Attackers managed to exploit a major flaw in the Cadence execution layer (v1.8.8) that allowed the attacker to disguise a protected asset, which should be non-copyable, as a standard data structure that can be copied.
In simple terms, the attacker was able to duplicate rather than mint tokens, which is also why existing user balances were not directly affected.
However, Flow validators were able to initiate a network halt within six hours of the first malicious transaction, and the funds already sent to centralized exchanges were frozen by exchange partners.
“1.094 billion counterfeit FLOW was deposited by the attacker across multiple centralized exchanges. Of this, 484,434,923 FLOW has already been returned by cooperative exchange partners OKX, Gate.io, and MEXC and destroyed,” the report added.

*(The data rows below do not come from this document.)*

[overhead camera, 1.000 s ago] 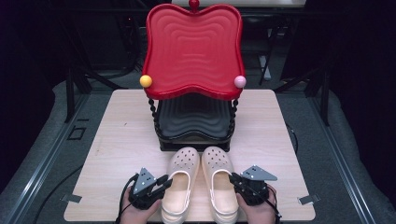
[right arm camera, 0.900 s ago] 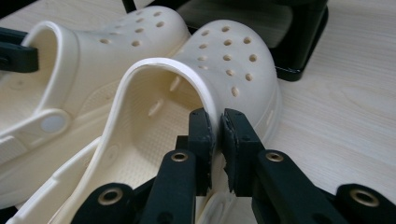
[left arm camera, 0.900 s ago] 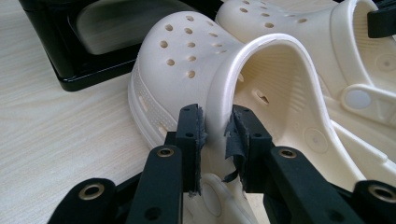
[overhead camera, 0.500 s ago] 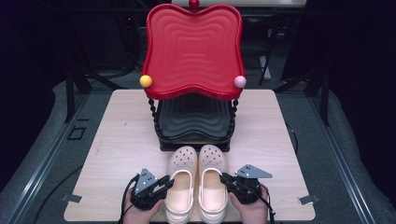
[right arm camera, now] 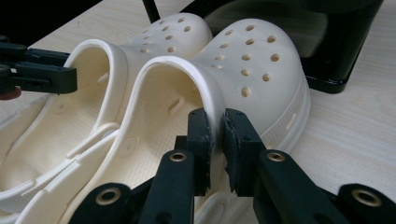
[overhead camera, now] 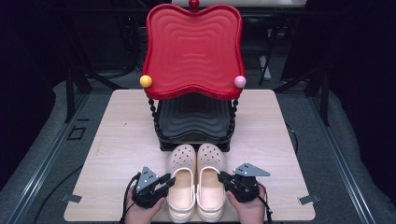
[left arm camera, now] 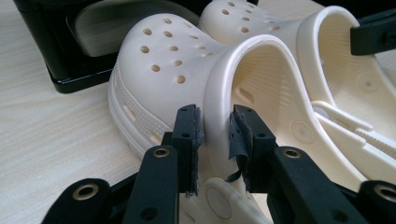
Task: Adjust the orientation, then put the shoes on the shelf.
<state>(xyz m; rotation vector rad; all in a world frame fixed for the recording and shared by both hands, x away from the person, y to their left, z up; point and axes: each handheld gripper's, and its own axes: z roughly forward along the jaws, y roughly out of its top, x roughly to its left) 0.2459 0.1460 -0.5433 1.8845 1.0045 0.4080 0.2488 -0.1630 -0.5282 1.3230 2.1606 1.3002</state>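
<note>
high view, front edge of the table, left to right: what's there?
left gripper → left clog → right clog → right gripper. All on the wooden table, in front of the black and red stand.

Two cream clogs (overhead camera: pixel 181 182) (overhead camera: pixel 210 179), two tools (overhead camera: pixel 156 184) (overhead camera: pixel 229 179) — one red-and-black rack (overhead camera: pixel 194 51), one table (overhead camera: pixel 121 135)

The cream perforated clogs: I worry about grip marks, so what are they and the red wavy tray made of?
Cream perforated clogs: seemingly soft moulded foam, matte, with round vent holes and thick rounded rims. Red wavy tray: probably hard plastic, glossy, with moulded ripples.
</note>
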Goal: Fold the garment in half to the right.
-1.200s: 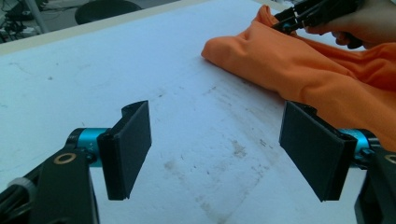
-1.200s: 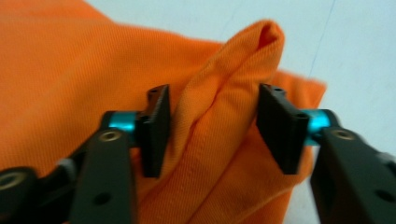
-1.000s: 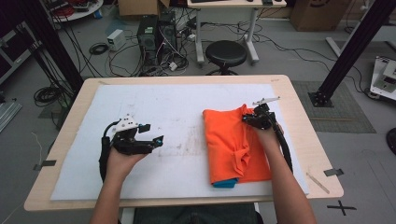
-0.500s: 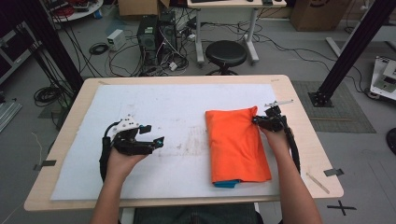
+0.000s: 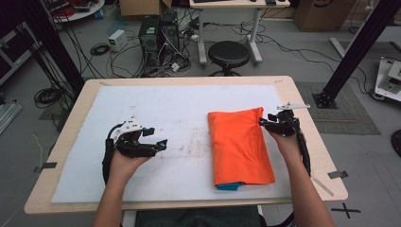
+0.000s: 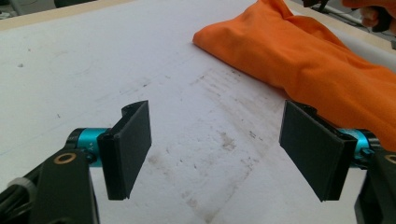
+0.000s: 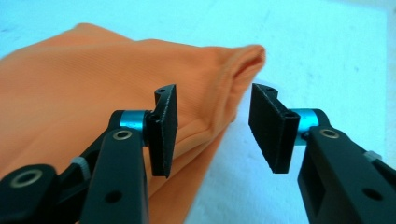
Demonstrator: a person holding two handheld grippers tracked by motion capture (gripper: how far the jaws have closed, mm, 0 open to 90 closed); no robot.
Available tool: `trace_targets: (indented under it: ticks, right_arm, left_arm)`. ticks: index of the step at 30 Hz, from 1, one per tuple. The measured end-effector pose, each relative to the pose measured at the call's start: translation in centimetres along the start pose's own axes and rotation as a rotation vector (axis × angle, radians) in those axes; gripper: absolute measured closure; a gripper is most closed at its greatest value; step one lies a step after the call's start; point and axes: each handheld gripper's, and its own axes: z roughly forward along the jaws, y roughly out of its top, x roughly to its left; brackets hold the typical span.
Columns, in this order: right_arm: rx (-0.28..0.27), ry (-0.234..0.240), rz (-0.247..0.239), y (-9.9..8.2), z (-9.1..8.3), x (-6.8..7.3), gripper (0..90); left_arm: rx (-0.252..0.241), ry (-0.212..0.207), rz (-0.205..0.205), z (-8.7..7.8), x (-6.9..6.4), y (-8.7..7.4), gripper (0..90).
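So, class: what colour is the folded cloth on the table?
Orange; the folded cloth shows best in the high view.

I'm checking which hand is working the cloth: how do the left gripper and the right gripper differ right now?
The right gripper sits at the far right corner of the folded orange cloth; the left gripper hangs over the bare white sheet, apart from the cloth. The right one's jaws have just been opening, the cloth's edge beside one pad and no longer pinched; the left's jaws stand wide with nothing between them. Both are open, with black pads.

a black round stool (image 5: pixel 229 54) and a computer tower (image 5: pixel 158 37) stand beyond the wooden table (image 5: pixel 312 142).
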Motion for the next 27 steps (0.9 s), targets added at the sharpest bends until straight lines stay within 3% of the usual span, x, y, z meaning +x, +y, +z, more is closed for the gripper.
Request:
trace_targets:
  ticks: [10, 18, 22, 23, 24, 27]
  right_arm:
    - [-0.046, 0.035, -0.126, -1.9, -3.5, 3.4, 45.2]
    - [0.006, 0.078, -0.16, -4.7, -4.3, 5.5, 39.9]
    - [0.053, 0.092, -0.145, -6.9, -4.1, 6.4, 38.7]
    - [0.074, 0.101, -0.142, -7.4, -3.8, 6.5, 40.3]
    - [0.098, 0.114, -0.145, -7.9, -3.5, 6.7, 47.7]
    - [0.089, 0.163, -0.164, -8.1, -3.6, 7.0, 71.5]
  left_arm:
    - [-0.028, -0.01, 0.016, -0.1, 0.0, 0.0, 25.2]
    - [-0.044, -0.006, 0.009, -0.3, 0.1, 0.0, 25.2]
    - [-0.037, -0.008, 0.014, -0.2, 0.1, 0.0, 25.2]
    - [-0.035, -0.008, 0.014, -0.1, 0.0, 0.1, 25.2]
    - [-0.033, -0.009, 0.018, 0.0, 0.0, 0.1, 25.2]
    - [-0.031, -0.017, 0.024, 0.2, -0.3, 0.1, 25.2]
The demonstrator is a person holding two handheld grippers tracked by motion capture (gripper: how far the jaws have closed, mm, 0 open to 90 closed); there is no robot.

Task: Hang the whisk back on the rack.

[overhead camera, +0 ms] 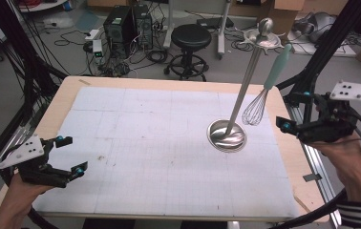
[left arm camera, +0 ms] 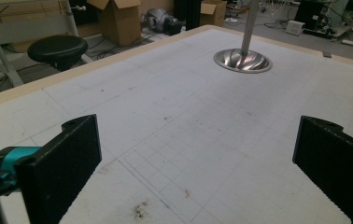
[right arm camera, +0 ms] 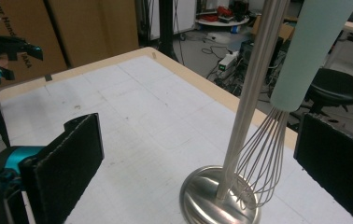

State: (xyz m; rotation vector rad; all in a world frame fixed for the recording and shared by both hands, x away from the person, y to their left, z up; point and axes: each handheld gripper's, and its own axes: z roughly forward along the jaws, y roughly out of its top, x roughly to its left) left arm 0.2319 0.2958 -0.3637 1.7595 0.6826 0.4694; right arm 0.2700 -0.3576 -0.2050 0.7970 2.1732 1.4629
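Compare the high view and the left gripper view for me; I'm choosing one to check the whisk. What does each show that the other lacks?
High view: the whisk hanging free from the stand's top, and the open right gripper apart from it.
Left gripper view: the left gripper seen along its wide-apart jaws.
Both: the stand's base, the mat and the stool.

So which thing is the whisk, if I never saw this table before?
Look at the big white gridded mat on the table, then find the shiny metal stand with a tall pole on its right side. The whisk hangs from the top of that stand. It alone has a pale green handle and a cage of thin wire loops at the bottom.
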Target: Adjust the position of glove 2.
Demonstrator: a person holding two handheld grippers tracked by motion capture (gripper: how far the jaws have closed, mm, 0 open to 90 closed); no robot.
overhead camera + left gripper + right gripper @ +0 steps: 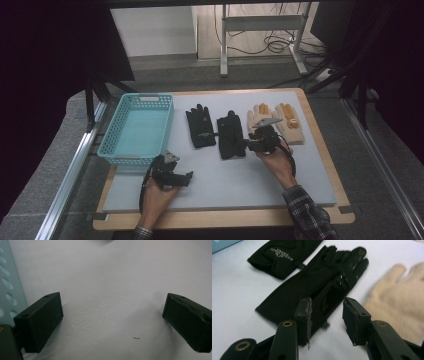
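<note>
Black glove (312, 287), second from the left in a row of four: it is being lain flat on the table (300, 175), fingers pointing away from the person, cuff nearest, so its long axis is running near to far. The right hand-held gripper (325, 315) is being held just over its cuff edge on the right-hand side, jaws spread by a modest gap with nothing between them; the glove is lying directly ahead of the jaws and slightly to their left. This gripper is judged much the nearer of the two.

The left hand-held gripper (110, 315) is being held low over bare table near the basket (135, 130), jaws spread wide and empty, well apart from the gloves.

Count:
- Black gloves: two, the other (200, 127) lying just left of the first.
- Cream gloves (285, 122): two, at the right.
- Basket: one, turquoise, nothing being seen inside.
</note>
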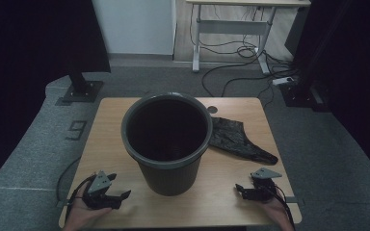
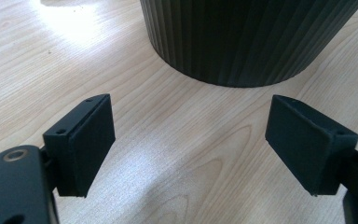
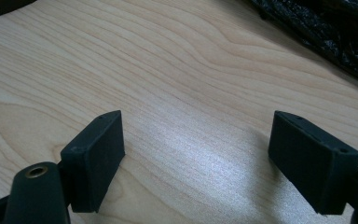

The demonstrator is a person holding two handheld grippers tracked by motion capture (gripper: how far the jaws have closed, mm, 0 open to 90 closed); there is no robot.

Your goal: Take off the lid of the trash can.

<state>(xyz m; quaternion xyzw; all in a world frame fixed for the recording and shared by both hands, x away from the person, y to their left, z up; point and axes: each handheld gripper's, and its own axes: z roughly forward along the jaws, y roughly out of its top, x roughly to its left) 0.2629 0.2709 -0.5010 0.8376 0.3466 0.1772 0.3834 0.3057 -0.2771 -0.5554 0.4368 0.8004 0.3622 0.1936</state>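
High view: both grippers, left gripper and right gripper, gape beside the bin

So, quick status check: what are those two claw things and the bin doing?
Left gripper open, empty, facing the dark bin. Right gripper open, empty, near the black plastic bag. Bin upright, bag flat beside it. Nothing in the way.

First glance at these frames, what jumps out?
A big dark ribbed bin stands upright and empty in the middle of the wooden table. A crumpled black plastic bag lies flat just to its right. Both grippers, left and right, sit near the front edge, jaws open and empty.
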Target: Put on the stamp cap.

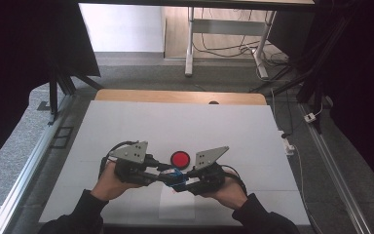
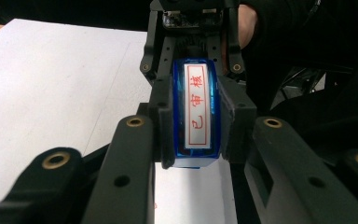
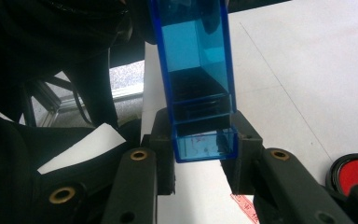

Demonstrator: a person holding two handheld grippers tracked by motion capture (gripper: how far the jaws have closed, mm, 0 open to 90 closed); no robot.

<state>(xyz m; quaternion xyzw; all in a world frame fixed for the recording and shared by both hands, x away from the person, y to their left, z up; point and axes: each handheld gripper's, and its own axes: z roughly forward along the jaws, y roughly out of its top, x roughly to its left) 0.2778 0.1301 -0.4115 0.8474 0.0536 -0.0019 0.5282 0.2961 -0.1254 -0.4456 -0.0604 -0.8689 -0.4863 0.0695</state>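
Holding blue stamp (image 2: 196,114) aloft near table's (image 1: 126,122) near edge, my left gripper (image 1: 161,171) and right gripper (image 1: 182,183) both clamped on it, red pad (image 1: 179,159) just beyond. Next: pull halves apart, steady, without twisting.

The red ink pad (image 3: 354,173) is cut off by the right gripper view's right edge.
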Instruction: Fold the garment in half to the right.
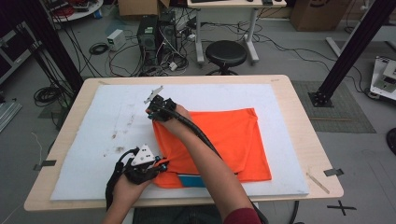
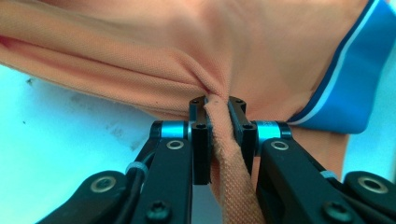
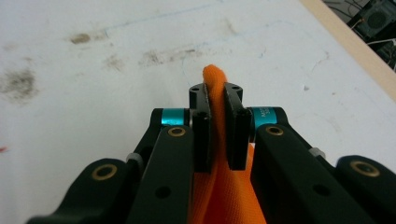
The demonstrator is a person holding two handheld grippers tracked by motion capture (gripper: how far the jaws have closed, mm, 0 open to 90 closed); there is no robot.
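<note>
An orange shirt [image 1: 224, 140] lies mostly flat on the white mat [image 1: 116, 121], with a blue trimmed part [image 1: 191, 181] at its near edge. My left gripper [image 1: 161, 165] is at the shirt's near left corner. In the left gripper view it [image 2: 217, 105] is shut on a pinched fold of the orange cloth [image 2: 140, 51], with the blue trim [image 2: 355, 84] to the right. My right gripper [image 1: 155, 114] is at the shirt's far left corner, my forearm reaching across the cloth. In the right gripper view it [image 3: 215, 93] is shut on an orange fold [image 3: 229, 196] above the stained mat [image 3: 93, 93].
The mat covers a wooden table [image 1: 299, 121]. Bare mat with dark smudges [image 1: 119, 137] spreads left of the shirt. A tape strip [image 1: 332, 172] and a wooden stick [image 1: 317, 183] lie at the table's near right corner. A stool [image 1: 226, 53] and computer cases [image 1: 154, 35] stand beyond.
</note>
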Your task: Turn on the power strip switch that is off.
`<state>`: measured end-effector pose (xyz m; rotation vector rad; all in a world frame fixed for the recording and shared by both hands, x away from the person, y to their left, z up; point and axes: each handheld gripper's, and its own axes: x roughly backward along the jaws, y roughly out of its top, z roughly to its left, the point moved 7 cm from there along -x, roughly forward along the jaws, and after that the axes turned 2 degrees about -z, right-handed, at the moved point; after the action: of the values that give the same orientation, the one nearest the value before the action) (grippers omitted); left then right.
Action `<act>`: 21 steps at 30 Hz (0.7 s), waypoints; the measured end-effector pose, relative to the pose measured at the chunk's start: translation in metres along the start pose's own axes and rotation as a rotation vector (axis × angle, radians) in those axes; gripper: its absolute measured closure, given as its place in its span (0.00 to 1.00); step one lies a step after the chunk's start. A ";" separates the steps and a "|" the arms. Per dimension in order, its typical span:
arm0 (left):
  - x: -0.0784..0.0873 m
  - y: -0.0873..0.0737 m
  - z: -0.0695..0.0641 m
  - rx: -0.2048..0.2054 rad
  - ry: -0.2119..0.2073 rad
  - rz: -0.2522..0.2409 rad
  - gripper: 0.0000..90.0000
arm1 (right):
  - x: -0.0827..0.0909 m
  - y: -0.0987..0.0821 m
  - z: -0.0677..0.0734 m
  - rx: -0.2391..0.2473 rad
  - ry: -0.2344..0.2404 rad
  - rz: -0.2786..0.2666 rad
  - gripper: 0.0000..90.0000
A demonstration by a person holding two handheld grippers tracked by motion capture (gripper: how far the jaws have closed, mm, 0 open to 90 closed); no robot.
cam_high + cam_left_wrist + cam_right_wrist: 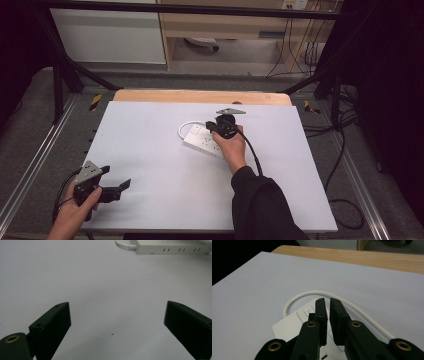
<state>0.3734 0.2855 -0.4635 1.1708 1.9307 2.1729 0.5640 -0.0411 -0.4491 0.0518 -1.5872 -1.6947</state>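
White power strip [204, 141] lies on the white surface [150, 165], right of centre toward the far side, its white cable [317, 293] looping off the far end. Right gripper [327, 315] sits directly above the strip's switch end, jaws nearly closed with a narrow gap, nothing between them. Left gripper [116, 187] is at the near left corner of the surface, jaws spread wide and released, well apart from the strip. Person's right sleeve [262, 205] is black.
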 end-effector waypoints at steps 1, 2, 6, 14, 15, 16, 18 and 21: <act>0.000 0.000 0.000 -0.001 0.000 -0.001 0.08 | 0.002 0.002 0.001 0.000 0.001 -0.005 0.90; 0.000 0.000 0.000 -0.001 0.000 -0.002 0.08 | 0.004 0.003 0.002 -0.001 0.008 -0.010 0.88; 0.001 0.000 0.001 0.003 0.003 -0.003 0.08 | 0.011 0.008 0.001 0.014 0.000 -0.025 0.80; 0.001 0.000 0.001 0.003 0.004 -0.002 0.08 | 0.021 0.015 -0.001 0.019 -0.006 -0.044 0.74; 0.001 0.000 0.001 0.003 0.003 -0.002 0.08 | 0.022 0.015 -0.001 0.018 -0.007 -0.046 0.74; 0.001 0.000 0.001 0.003 0.003 -0.002 0.08 | 0.023 0.016 -0.001 0.017 -0.006 -0.047 0.74; 0.001 0.000 0.001 0.003 0.003 -0.002 0.08 | 0.024 0.016 -0.002 0.017 -0.008 -0.048 0.73; 0.001 0.000 0.001 0.003 0.003 -0.002 0.08 | 0.025 0.017 -0.003 0.015 -0.009 -0.051 0.71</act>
<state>0.3732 0.2866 -0.4635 1.1672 1.9363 2.1723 0.5572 -0.0558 -0.4229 0.0933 -1.6181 -1.7247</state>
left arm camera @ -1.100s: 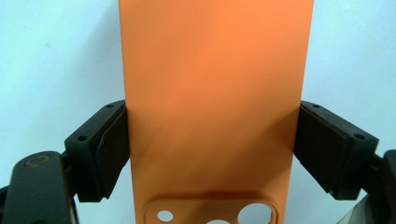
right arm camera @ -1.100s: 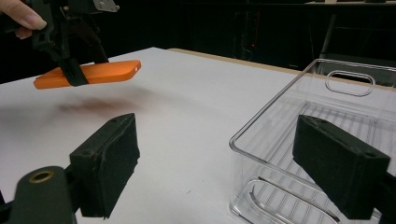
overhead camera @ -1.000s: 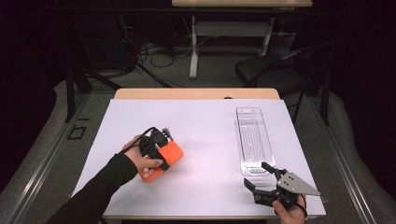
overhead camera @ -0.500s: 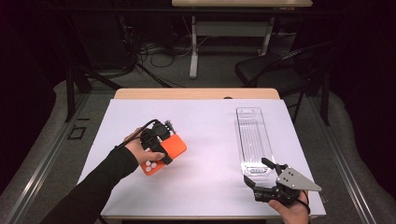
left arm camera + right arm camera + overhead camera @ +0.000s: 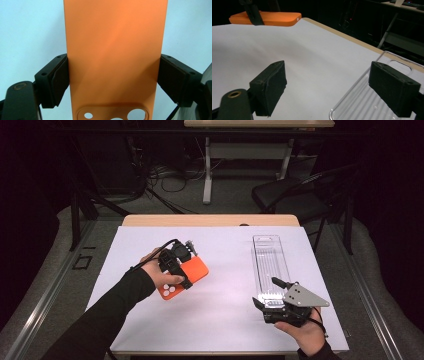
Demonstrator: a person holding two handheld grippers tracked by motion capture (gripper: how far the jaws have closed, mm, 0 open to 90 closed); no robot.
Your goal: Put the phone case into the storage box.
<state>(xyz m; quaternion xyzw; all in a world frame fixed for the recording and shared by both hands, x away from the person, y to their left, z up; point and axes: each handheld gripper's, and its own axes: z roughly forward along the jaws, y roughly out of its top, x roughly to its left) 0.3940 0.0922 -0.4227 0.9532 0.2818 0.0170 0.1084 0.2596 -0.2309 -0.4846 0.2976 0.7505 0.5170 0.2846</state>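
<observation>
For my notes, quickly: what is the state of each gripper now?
Left gripper: shut on the orange phone case.
Right gripper: open, holding nothing.

My left claw (image 5: 186, 256), centre-left of the high view, is clamped, forearm reaching in from lower left. My right claw (image 5: 269, 293), lower right, has its jaws spread wide, hand underneath.
</observation>
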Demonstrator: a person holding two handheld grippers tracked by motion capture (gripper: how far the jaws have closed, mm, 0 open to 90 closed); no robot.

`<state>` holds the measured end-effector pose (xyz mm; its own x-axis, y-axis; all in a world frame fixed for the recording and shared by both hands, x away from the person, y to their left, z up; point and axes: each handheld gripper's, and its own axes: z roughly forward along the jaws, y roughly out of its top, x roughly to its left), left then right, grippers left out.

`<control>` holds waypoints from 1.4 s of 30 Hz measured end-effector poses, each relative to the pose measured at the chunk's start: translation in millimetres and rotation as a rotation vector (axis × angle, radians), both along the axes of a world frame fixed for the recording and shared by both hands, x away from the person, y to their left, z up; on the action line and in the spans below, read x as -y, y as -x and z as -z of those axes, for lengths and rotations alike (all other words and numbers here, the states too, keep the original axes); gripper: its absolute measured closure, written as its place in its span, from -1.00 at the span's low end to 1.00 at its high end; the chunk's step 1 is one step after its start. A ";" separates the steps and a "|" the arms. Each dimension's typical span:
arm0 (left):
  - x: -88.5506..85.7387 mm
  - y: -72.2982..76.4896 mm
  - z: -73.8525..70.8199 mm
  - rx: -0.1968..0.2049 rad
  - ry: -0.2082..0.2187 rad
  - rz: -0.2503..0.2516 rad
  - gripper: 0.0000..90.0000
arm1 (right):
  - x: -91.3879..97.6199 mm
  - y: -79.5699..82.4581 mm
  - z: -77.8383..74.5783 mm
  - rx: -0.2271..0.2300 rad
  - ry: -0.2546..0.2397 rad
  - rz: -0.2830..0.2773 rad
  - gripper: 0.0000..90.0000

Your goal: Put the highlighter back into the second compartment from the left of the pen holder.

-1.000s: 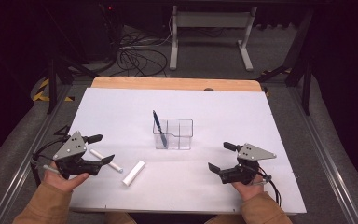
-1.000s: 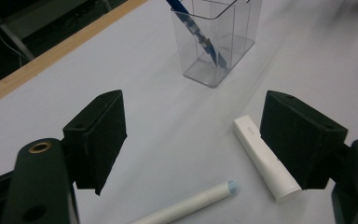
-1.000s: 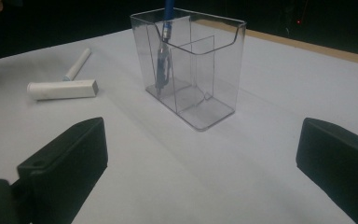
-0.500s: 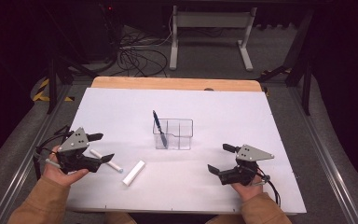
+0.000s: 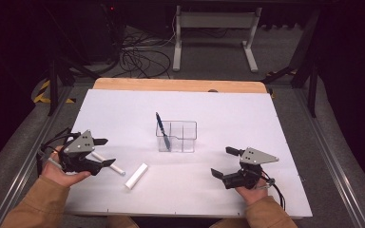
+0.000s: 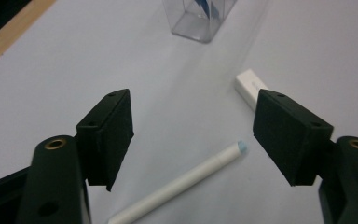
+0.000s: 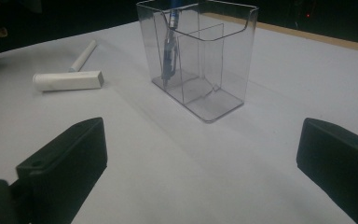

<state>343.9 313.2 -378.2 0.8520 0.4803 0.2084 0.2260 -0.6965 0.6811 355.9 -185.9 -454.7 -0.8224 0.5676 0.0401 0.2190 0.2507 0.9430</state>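
My left claw (image 6: 193, 140) stood apart, its jaws just closing around the white pen (image 6: 182, 184), which lay on the counter (image 5: 228, 109) well left of the clear holder (image 5: 177, 137). Untouched yet, the round pen could roll away. My right claw (image 5: 224, 162) waited apart, empty.

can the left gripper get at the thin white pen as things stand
Probably yes. The left gripper has its jaws apart, just narrowing, around the thin white pen, which lies flat on the table with nothing in between.

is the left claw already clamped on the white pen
No, in the left gripper view the white pen lies on the table between the left claw's open jaws, untouched.
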 end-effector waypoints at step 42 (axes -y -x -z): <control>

Meanwhile, Flow has taken steps to isolate 98.7% of the remaining counterfeit supply, which is now pending destruction.
As the Foundation continues working with additional exchange partners to recover the remaining assets, it has enabled a protocol-level backstop by restricting all attacker-linked deposit addresses at the execution layer. This has been done so that the counterfeit tokens cannot be withdrawn, bridged, or transferred until they are returned for destruction.
According to the foundation, the vulnerability has been patched, and the Flow network is fully operational.
Developers opted for an “isolated recovery” plan instead of the full-chain rollback it initially sought. As previously reported by crypto.news, this was done to preserve legitimate transaction history and allow for the destruction of counterfeit assets through a governance-approved process.
FLOW, the blockchain’s native token, has managed to stage a rebound since the recovery plan was completed and the Foundation subsequently released the post-mortem.
After plunging around 40% over five hours following the hack on Dec. 27, FLOW continued sliding to a low of $0.075 on Jan. 2 before beginning to recover as the network became operational.
In the past 24 hours, the token has rallied over 14% and was trading at $0.1015 when writing.